> _REQUIRED ACTION_
Should a line below contain the word "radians", report it.

[Data excerpts]
+ + + + + + +

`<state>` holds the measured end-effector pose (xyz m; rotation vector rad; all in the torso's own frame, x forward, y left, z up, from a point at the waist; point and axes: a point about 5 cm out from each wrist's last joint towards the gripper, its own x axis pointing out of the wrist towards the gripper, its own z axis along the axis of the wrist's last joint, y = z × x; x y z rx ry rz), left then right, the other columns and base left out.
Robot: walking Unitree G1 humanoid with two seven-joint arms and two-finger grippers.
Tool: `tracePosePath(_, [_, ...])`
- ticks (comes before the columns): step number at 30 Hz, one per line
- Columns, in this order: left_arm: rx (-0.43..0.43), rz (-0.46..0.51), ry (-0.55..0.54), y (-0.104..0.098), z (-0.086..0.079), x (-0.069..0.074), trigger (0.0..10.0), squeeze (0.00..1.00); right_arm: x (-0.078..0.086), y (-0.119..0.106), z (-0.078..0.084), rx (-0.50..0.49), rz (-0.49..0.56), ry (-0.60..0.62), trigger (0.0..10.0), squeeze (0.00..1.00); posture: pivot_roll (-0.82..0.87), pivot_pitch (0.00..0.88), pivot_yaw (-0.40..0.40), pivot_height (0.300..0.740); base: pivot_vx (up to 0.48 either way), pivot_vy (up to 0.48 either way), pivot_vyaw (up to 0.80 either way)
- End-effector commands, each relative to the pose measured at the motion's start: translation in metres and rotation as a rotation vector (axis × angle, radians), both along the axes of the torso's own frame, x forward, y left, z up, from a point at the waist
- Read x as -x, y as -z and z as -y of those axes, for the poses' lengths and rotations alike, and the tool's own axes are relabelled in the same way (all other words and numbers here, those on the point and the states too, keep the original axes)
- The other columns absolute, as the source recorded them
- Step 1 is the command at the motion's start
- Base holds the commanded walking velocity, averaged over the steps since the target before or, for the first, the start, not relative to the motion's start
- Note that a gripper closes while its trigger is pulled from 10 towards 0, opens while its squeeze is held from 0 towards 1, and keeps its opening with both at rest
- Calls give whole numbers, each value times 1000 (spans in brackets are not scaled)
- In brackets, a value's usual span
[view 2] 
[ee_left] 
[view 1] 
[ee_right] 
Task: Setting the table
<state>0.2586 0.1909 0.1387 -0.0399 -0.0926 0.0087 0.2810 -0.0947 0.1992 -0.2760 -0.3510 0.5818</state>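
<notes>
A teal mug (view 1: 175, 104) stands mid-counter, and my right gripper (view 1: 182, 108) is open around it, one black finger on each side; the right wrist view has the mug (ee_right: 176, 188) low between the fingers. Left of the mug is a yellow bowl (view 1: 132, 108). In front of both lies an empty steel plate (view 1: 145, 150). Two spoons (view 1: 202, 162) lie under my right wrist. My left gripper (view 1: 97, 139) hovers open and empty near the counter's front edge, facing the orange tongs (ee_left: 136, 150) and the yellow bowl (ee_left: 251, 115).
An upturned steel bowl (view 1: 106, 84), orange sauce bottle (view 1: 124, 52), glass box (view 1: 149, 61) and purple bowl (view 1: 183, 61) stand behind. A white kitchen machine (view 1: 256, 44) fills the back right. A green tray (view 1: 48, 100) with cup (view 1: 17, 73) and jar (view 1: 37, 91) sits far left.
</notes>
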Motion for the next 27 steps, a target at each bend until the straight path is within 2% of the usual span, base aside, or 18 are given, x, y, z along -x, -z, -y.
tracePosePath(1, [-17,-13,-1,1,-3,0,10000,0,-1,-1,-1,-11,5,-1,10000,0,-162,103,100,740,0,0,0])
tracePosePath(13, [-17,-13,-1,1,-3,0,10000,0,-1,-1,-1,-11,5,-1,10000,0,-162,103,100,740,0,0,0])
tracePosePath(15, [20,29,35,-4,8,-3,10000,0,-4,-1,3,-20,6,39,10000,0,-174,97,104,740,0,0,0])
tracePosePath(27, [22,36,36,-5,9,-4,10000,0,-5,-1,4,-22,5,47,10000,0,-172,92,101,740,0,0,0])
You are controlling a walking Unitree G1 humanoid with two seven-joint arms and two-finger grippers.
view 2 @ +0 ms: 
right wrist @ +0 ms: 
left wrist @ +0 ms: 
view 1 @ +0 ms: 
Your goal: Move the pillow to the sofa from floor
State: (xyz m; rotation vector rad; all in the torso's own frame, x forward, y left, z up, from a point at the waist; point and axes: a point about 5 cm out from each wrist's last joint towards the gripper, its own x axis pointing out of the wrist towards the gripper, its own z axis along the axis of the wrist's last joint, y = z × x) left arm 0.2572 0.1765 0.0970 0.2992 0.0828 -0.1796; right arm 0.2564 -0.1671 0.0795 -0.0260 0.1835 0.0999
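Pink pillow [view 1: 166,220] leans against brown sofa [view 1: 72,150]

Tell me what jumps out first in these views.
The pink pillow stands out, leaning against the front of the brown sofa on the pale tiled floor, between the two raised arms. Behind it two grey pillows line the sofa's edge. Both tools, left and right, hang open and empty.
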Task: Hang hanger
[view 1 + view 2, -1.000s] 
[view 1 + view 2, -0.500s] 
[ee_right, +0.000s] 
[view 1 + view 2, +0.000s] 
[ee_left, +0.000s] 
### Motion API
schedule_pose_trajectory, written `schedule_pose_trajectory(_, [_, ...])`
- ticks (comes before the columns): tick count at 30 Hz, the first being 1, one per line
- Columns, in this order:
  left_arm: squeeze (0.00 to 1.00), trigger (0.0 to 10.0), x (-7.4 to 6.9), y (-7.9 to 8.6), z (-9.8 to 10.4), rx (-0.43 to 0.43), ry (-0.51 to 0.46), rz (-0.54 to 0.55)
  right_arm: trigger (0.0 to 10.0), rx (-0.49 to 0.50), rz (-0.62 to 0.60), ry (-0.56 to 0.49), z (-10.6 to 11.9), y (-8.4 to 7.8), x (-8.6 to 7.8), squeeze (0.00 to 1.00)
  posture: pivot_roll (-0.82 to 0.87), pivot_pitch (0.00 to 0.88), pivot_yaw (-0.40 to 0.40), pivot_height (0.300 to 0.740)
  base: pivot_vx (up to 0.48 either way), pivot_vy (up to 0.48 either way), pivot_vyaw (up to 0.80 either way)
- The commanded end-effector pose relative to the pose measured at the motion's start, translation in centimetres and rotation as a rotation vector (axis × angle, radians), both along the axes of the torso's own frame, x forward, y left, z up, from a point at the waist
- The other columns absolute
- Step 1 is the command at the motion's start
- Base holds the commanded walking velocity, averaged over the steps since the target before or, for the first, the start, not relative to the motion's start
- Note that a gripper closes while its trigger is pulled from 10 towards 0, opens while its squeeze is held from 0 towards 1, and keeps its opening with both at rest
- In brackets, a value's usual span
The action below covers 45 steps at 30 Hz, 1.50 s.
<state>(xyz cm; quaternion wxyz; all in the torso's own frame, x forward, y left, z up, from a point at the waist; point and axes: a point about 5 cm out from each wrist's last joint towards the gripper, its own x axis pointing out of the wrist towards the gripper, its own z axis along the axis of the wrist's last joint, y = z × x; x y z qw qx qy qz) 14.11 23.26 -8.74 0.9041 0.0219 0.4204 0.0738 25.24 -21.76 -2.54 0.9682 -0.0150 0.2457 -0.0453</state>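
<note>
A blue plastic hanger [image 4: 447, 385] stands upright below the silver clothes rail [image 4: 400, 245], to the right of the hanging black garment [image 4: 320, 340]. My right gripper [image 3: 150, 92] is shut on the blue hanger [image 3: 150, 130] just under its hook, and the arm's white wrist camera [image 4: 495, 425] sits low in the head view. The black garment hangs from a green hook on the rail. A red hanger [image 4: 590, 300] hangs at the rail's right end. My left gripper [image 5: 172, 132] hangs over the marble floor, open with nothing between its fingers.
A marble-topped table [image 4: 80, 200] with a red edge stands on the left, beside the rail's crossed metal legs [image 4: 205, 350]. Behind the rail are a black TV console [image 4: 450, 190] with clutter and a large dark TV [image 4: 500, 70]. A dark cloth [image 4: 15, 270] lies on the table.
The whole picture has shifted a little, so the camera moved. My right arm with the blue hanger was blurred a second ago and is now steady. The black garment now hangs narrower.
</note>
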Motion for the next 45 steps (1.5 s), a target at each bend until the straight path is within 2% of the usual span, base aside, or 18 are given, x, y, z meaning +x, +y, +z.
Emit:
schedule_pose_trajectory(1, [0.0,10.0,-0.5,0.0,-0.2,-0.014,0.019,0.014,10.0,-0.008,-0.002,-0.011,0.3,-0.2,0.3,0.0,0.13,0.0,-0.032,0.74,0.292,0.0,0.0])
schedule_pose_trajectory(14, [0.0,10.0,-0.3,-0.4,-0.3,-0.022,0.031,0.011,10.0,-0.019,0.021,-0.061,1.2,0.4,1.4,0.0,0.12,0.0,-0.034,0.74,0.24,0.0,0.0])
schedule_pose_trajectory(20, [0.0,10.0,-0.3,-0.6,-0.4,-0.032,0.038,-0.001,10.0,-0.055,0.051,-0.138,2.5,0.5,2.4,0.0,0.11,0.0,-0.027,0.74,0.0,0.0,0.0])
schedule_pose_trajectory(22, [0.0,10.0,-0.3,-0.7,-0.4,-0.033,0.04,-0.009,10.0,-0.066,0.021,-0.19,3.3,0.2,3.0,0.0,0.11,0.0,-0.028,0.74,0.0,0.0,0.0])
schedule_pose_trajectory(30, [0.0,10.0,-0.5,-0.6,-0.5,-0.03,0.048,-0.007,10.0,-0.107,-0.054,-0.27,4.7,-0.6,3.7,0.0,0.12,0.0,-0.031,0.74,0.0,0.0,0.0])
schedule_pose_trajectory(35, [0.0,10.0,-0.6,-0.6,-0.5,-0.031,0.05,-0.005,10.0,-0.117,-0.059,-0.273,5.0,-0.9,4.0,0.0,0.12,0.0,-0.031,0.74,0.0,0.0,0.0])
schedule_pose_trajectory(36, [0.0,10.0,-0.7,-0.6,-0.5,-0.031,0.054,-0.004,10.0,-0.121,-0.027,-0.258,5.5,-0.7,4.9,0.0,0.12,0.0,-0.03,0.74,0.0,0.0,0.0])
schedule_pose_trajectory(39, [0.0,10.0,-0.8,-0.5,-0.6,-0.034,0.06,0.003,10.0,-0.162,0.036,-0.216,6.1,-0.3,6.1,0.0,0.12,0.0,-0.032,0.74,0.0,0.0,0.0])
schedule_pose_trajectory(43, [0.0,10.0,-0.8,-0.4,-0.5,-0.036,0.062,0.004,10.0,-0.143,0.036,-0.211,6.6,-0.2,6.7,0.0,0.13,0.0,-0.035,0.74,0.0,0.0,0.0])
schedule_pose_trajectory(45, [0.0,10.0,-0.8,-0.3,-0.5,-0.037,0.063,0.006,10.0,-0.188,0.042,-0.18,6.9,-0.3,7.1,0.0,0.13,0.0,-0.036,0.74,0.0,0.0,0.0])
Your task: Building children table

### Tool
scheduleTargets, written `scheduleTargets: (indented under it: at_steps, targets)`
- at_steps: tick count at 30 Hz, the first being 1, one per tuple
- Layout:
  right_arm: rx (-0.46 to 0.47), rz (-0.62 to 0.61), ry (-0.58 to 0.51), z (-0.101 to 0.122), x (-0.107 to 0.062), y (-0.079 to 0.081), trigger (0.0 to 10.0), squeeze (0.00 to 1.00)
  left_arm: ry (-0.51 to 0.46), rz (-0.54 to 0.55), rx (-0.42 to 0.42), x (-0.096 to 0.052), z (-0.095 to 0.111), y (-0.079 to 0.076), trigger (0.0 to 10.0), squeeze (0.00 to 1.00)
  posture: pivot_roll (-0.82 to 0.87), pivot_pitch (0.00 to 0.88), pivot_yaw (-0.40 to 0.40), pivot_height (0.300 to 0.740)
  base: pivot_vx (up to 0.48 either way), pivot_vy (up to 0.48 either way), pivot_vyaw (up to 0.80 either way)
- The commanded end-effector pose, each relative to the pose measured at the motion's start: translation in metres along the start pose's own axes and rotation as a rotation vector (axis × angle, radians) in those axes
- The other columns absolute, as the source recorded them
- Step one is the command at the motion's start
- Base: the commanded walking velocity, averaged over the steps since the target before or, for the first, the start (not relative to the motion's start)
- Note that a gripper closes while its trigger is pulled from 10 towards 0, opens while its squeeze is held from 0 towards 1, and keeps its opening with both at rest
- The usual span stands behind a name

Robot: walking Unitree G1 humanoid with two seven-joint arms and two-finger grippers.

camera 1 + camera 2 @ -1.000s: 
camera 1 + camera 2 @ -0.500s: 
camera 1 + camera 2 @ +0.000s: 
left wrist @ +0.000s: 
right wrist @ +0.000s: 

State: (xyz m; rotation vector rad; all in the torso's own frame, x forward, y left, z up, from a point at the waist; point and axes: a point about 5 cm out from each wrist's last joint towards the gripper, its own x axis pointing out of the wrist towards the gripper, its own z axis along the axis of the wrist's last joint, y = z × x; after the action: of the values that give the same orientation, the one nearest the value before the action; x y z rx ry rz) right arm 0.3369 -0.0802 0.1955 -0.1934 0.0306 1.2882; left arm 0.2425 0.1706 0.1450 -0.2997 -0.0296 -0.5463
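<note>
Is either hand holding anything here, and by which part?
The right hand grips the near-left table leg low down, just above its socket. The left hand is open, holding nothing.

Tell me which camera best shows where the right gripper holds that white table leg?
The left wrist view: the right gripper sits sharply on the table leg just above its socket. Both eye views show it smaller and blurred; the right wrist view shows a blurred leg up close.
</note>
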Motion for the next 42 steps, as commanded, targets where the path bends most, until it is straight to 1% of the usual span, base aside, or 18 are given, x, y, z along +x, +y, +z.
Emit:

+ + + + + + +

> _PROBLEM SOLUTION_
- End-effector commands, each relative to the pose measured at the motion's start: translation in metres and rotation as a rotation vector (axis × angle, radians), both along the axes of the torso's own frame, x forward, y left, z up, from a point at the waist
- The commanded end-effector pose relative to the pose measured at the motion's start, translation in centimetres and rotation as a rotation vector (axis × angle, radians), both along the axes of the torso's own frame, x forward, y left, z up, from a point at the waist
- The commanded end-effector pose, each relative to the pose measured at the motion's start: translation in metres along the start pose's own axes and rotation as a rotation vector (axis × angle, radians) in those axes

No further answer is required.